EXERCISE GOAL: Your task is to return all the entries below exactly, with every picture omitted.

=====

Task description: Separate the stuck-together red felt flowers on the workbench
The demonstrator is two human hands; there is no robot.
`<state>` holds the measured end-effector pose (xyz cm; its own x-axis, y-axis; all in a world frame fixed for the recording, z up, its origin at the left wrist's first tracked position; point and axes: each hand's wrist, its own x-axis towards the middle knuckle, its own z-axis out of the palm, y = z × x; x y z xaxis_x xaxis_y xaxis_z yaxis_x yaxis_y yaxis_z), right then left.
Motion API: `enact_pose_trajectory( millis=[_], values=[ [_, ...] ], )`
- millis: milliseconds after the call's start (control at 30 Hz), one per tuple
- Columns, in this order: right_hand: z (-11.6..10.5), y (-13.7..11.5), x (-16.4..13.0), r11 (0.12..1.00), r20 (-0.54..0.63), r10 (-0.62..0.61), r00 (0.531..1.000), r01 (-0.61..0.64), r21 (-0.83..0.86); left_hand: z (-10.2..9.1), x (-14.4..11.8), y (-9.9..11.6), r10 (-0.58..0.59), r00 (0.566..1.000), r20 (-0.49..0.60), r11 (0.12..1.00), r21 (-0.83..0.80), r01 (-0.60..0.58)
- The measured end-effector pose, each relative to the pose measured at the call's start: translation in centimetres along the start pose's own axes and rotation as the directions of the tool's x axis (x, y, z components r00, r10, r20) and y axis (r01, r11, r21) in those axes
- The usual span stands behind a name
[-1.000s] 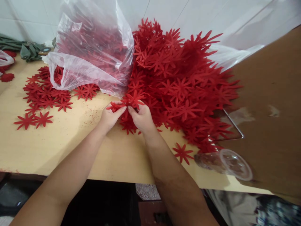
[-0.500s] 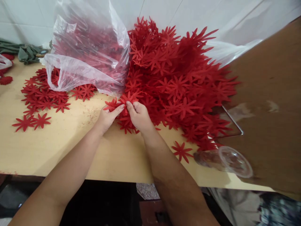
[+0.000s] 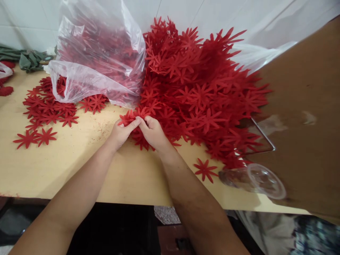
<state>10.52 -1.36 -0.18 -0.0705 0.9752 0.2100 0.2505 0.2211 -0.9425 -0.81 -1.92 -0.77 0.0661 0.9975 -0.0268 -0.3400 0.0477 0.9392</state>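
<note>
Red felt flower cutout (image 3: 130, 117) sits at the near-left edge of the big red pile (image 3: 202, 88), just above the bench (image 3: 79, 163) surface. Left hand (image 3: 120, 134) and right hand (image 3: 153, 132) meet on it: thumb and fingertips of both pinched shut on the cutout, fingertips almost touching each other. Can't tell if it's one piece or a few stacked.

Around it:
- Pile runs from the hands back to the white wall, spilling right against a brown board (image 3: 305, 117). Too many pieces to count.
- Clear plastic bag (image 3: 98, 60), one, part full of the same red pieces, leans on the pile's left side, just behind the left hand; its lower edge is near the held cutout.
- Loose flowers (image 3: 47, 109) spread flat on the bench left of the bag, well over a dozen, overlapping, no exact count. Two lie apart at the near-left.
- Single flower (image 3: 204, 170) lies alone on the bench, right of the right forearm.
- One clear plastic cup (image 3: 252, 179) on its side, just right of that flower, at the board's lower edge.
- Thin metal wire (image 3: 262, 136) angle against the board.
- Green fabric (image 3: 26, 58) at far left.
</note>
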Motion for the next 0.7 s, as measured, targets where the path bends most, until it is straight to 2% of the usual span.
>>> enact_pose_trajectory(
  millis=[133,233,367,567,700],
  values=[
    [0.1,0.5,0.1,0.99,0.061,-0.058,0.996,0.05,0.134,-0.1,0.4,-0.2,0.002,0.988,-0.152,1.0,0.004,-0.001],
    [0.1,0.7,0.2,0.974,0.094,-0.079,0.992,0.057,0.218,-0.1,0.5,-0.1,0.006,0.977,-0.211,0.999,-0.033,-0.013],
    [-0.1,0.5,0.3,0.979,0.065,-0.065,0.996,0.051,0.196,0.0,0.4,0.0,0.03,0.979,-0.204,0.999,-0.019,-0.035],
    [-0.4,-0.7,0.0,0.996,0.005,-0.039,0.999,0.039,0.078,0.1,0.4,0.0,0.014,0.973,-0.23,0.999,0.048,-0.003],
    [-0.6,-0.2,0.2,0.995,-0.07,-0.074,0.995,0.078,0.057,-0.2,0.5,-0.2,0.029,0.983,-0.181,0.993,0.12,-0.007]
  ],
)
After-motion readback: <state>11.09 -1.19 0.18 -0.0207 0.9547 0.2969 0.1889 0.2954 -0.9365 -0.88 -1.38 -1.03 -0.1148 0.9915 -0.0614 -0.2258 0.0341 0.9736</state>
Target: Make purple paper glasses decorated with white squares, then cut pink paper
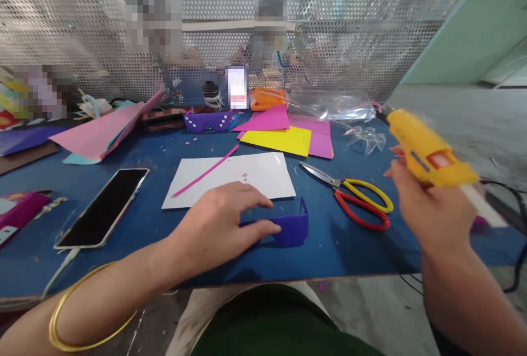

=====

SOLUTION FOR THIS PROBLEM:
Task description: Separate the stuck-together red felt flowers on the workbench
The demonstrator is two human hands; there is no robot.
`<state>` holds the measured end-effector pose (xyz cm; its own x-axis, y-axis; all in a world frame fixed for the recording, z up, its origin at the left wrist's first tracked position; point and axes: each hand's wrist, its own x-axis towards the middle knuckle, its own z-axis out of the palm, y = z × x; x y z xaxis_x xaxis_y xaxis_z yaxis_x yaxis_y yaxis_z), right then left.
Motion API: `enact_pose_trajectory( millis=[_], values=[ [_, ...] ], )`
- millis: milliseconds after the call's start (control at 30 Hz), one per tuple
- Columns, in this order: right_hand: z (-11.6..10.5), y (-13.7..11.5), x (-16.4..13.0), r11 (0.12..1.00), r20 (-0.54..0.63), r10 (-0.62..0.61), r00 (0.531..1.000), r01 (-0.61..0.64), r21 (-0.83..0.86); left_hand: z (-10.2..9.1), x (-14.4..11.8), y (-9.9..11.6), r10 (-0.58..0.59), r00 (0.566..1.000), r20 (-0.49..0.60), r11 (0.12..1.00), r21 (-0.83..0.80), r01 (-0.60..0.58)
- The measured end-effector pose, each relative to the pose measured at the call's start: translation in centimetres along the start pose's own axes and rotation as the directions of the tool's x axis (x, y, z components r00, r10, r20) and y axis (r01, r11, r21) in those axes
- The usual span stands behind a name
[-1.000s] 
[-0.500s] 
[+0.000s] 
<state>10.52 -1.36 -0.18 -0.0705 0.9752 0.2100 0.2505 0.2211 -0.9425 -0.81 -1.92 -0.77 0.0661 0.9975 -0.0268 -0.3400 0.0477 0.9392</state>
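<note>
Red felt flower cutout (image 3: 130, 117) sits at the near-left edge of the big red pile (image 3: 202, 88), just above the bench (image 3: 79, 163) surface. Left hand (image 3: 120, 134) and right hand (image 3: 153, 132) meet on it: thumb and fingertips of both pinched shut on the cutout, fingertips almost touching each other. Can't tell if it's one piece or a few stacked.

Around it:
- Pile runs from the hands back to the white wall, spilling right against a brown board (image 3: 305, 117). Too many pieces to count.
- Clear plastic bag (image 3: 98, 60), one, part full of the same red pieces, leans on the pile's left side, just behind the left hand; its lower edge is near the held cutout.
- Loose flowers (image 3: 47, 109) spread flat on the bench left of the bag, well over a dozen, overlapping, no exact count. Two lie apart at the near-left.
- Single flower (image 3: 204, 170) lies alone on the bench, right of the right forearm.
- One clear plastic cup (image 3: 252, 179) on its side, just right of that flower, at the board's lower edge.
- Thin metal wire (image 3: 262, 136) angle against the board.
- Green fabric (image 3: 26, 58) at far left.
</note>
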Motion for the next 0.7 s, as measured, targets where the path bends most, until it is straight to 2% of the usual span.
>>> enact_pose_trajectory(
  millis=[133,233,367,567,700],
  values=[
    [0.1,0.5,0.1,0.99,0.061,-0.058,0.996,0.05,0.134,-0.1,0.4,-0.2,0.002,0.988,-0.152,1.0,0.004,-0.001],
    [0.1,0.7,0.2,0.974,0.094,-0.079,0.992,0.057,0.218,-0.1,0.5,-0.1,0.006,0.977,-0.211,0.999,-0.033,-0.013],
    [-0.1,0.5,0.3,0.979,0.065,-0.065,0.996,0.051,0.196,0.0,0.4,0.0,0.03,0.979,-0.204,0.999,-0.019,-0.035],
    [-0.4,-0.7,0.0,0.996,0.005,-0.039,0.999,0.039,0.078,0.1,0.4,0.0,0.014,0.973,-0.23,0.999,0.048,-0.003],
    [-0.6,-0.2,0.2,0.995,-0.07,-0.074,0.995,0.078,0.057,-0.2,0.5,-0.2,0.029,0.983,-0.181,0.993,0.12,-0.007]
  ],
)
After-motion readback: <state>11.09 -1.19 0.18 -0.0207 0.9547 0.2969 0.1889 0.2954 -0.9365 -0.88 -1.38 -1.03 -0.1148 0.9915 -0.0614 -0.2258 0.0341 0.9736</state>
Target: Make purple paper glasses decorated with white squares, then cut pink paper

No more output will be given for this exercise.